# Directions for this task:
Return all of the data exactly, with nothing left out but the pictures.

[Start of Attachment]

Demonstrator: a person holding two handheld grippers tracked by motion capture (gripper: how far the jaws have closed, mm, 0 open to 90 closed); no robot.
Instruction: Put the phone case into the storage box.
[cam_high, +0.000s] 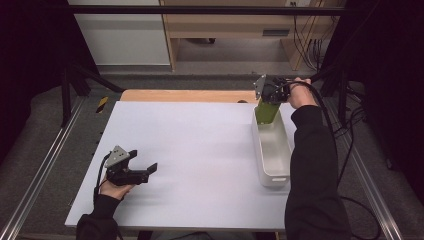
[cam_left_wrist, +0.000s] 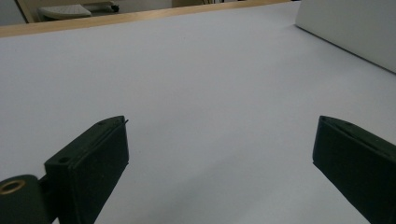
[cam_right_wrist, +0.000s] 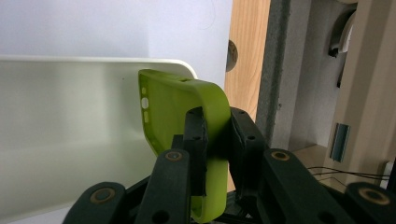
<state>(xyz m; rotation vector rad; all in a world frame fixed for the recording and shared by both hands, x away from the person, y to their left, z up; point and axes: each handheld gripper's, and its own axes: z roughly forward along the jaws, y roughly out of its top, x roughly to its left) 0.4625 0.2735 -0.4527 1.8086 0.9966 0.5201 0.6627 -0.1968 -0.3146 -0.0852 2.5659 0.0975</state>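
A white desk (cam_high: 200, 155) carries a long white tray (cam_high: 272, 150) near its right edge, and the tray serves as the landmark here. Beyond the tray's far end a strip of bare wood (cam_high: 185, 95) runs along the back of the desk, then grey floor, and farther off a pale wooden shelf unit (cam_high: 235, 25) with cables hanging beside it; dark curtains close in both sides of the room. Over the tray's far end the right gripper (cam_right_wrist: 217, 140) has its jaws clamped on the side wall of a green phone case (cam_right_wrist: 187, 116), one jaw inside the case and one outside; the case hangs tilted, its lower end dipping into the tray's far end in the high view. Well to the left of the tray, near the desk's front edge, the left gripper (cam_high: 145, 171) rests low in the person's hand, jaws spread wide and pointing toward the tray, with nothing but bare white surface between them.
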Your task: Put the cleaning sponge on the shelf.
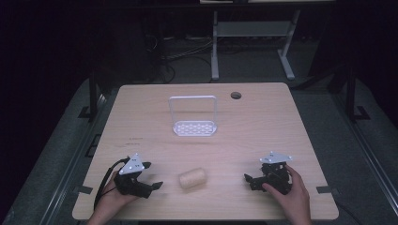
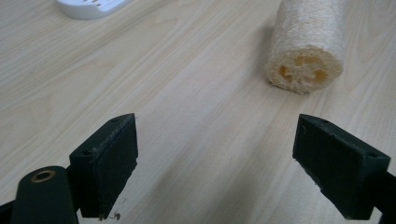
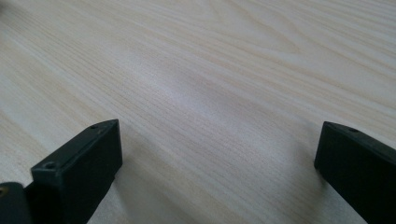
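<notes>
Nothing is grasped yet, so this looks like the start of a pick. The left gripper (image 1: 151,175) rests at about 7 o'clock on the pale wooden surface (image 1: 263,122), its jaws spread wide and empty; the right gripper (image 1: 250,179) at 5 o'clock is likewise wide open on bare wood. Between them, at 6 o'clock, lies the short, cream-coloured, fibrous loofah cylinder (image 1: 193,178) on its side, its porous end facing the left gripper. A white perforated plastic rack with a wire frame (image 1: 194,127) stands at the centre, probably the destination. The next move likely calls for straddling the loofah's soft body gently.

Loofah's (image 2: 306,46) far end, perhaps longer, cropped.
</notes>
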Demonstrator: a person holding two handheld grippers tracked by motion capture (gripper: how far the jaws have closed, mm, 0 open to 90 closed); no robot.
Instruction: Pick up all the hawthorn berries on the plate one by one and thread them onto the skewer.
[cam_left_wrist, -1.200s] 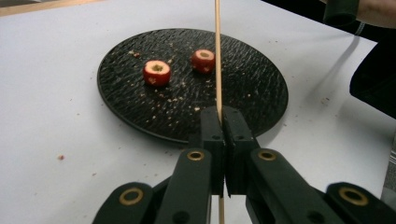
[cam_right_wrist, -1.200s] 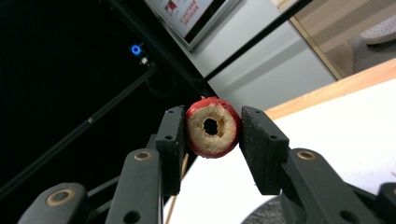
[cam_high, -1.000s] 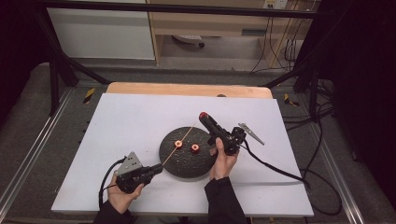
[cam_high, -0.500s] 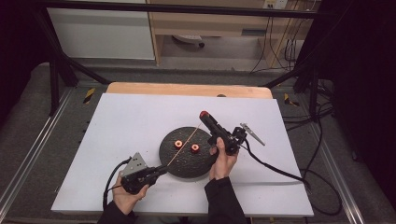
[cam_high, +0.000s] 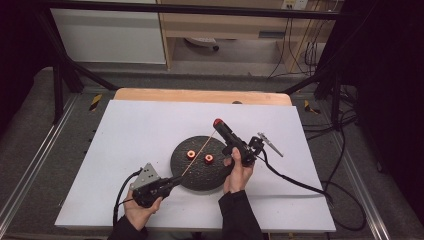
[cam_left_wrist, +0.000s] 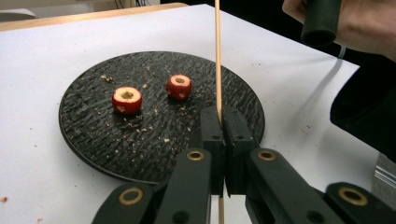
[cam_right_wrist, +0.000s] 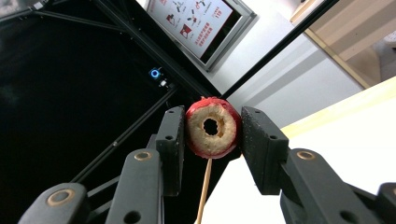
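Red cored fruit (cam_right_wrist: 213, 127) clamped between right gripper (cam_high: 219, 124) jaws, raised above the table (cam_high: 125, 130), thin skewer (cam_left_wrist: 217, 56) meeting its underside. Left gripper (cam_left_wrist: 223, 122) closed on the skewer's lower end. Two more cored fruits (cam_high: 190, 154) lie on black plate (cam_high: 200, 177), crumbs around.

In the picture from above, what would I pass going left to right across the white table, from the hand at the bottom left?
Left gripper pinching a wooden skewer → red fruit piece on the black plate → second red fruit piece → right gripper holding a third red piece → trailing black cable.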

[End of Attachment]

# Result:
Demonstrator: a person holding two handheld grippers tracked by motion capture (gripper: how far the jaws have closed, mm, 0 open to 90 closed); no robot.
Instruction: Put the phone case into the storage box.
[cam_high, +0.000s] 
[cam_left_wrist, +0.000s] 
[cam_right_wrist, +0.000s] 
<state>(xyz m; rotation vector rad; all in a world frame fixed for the recording and shared by both hands, x away from the person, y to their left, z up; point and axes: each handheld gripper's, and its own axes: z roughly forward along the jaws, y roughly out of its top, x roughly to its left) 0.4625 0.2735 -0.4527 1.8086 0.9966 0.5201 0.6627 -0.1968 -0.3146 -0.0852 2.5659 0.0975</state>
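A white desk (cam_high: 200, 155) carries a long white tray (cam_high: 272, 150) near its right edge, and the tray serves as the landmark here. Beyond the tray's far end a strip of bare wood (cam_high: 185, 95) runs along the back of the desk, then grey floor, and farther off a pale wooden shelf unit (cam_high: 235, 25) with cables hanging beside it; dark curtains close in both sides of the room. Over the tray's far end the right gripper (cam_right_wrist: 217, 140) has its jaws clamped on the side wall of a green phone case (cam_right_wrist: 187, 116), one jaw inside the case and one outside; the case hangs tilted, its lower end dipping into the tray's far end in the high view. Well to the left of the tray, near the desk's front edge, the left gripper (cam_high: 145, 171) rests low in the person's hand, jaws spread wide and pointing toward the tray, with nothing but bare white surface between them.
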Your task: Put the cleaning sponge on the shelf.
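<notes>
Nothing is grasped yet, so this looks like the start of a pick. The left gripper (image 1: 151,175) rests at about 7 o'clock on the pale wooden surface (image 1: 263,122), its jaws spread wide and empty; the right gripper (image 1: 250,179) at 5 o'clock is likewise wide open on bare wood. Between them, at 6 o'clock, lies the short, cream-coloured, fibrous loofah cylinder (image 1: 193,178) on its side, its porous end facing the left gripper. A white perforated plastic rack with a wire frame (image 1: 194,127) stands at the centre, probably the destination. The next move likely calls for straddling the loofah's soft body gently.

Loofah's (image 2: 306,46) far end, perhaps longer, cropped.
</notes>
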Demonstrator: a person holding two handheld grippers tracked by motion capture (gripper: how far the jaws have closed, mm, 0 open to 90 closed); no robot.
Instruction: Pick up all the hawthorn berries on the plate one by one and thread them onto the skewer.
[cam_left_wrist, -1.200s] 
[cam_right_wrist, -1.200s] 
[cam_high, -1.000s] 
[cam_high, -0.500s] 
[cam_high, +0.000s] 
[cam_left_wrist, +0.000s] 
[cam_right_wrist, +0.000s] 
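Red cored fruit (cam_right_wrist: 213, 127) clamped between right gripper (cam_high: 219, 124) jaws, raised above the table (cam_high: 125, 130), thin skewer (cam_left_wrist: 217, 56) meeting its underside. Left gripper (cam_left_wrist: 223, 122) closed on the skewer's lower end. Two more cored fruits (cam_high: 190, 154) lie on black plate (cam_high: 200, 177), crumbs around.

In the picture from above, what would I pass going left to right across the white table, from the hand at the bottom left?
Left gripper pinching a wooden skewer → red fruit piece on the black plate → second red fruit piece → right gripper holding a third red piece → trailing black cable.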

No further output will be produced for this exercise.